**Problem statement:**
What is needed is a faithful transcription of all the data below, pictures excluded.

**Input data:**
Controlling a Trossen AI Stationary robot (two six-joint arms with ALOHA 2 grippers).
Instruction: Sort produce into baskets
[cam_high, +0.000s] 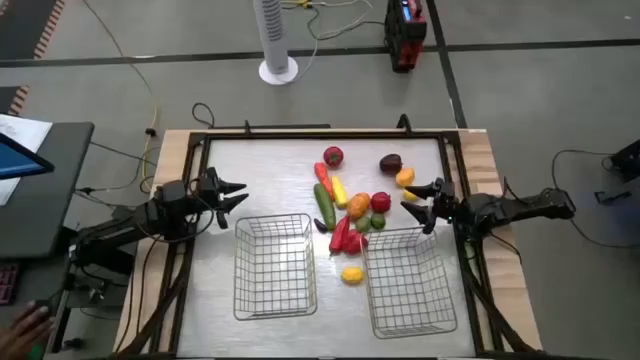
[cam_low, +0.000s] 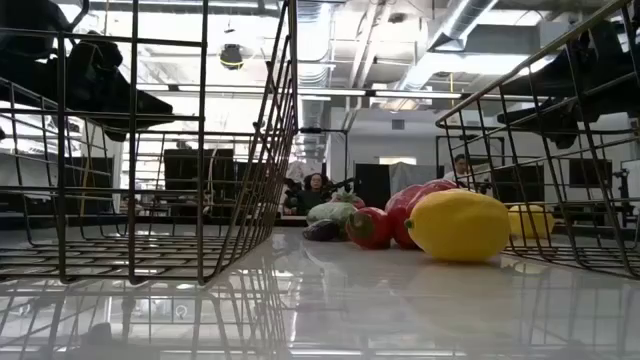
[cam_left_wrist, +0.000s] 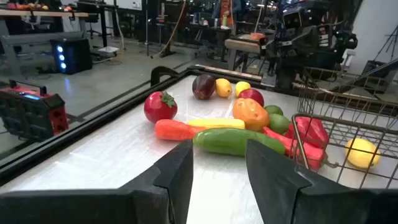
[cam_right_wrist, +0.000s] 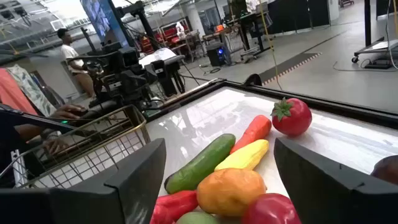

**Expected answer:**
Controlling a Trossen AI Stationary robot (two six-joint arms with ALOHA 2 grippers).
Instruction: Sort produce into baskets
[cam_high, +0.000s] 
[cam_low, +0.000s] 
[cam_left_wrist, +0.000s] 
[cam_right_wrist, +0.000s] 

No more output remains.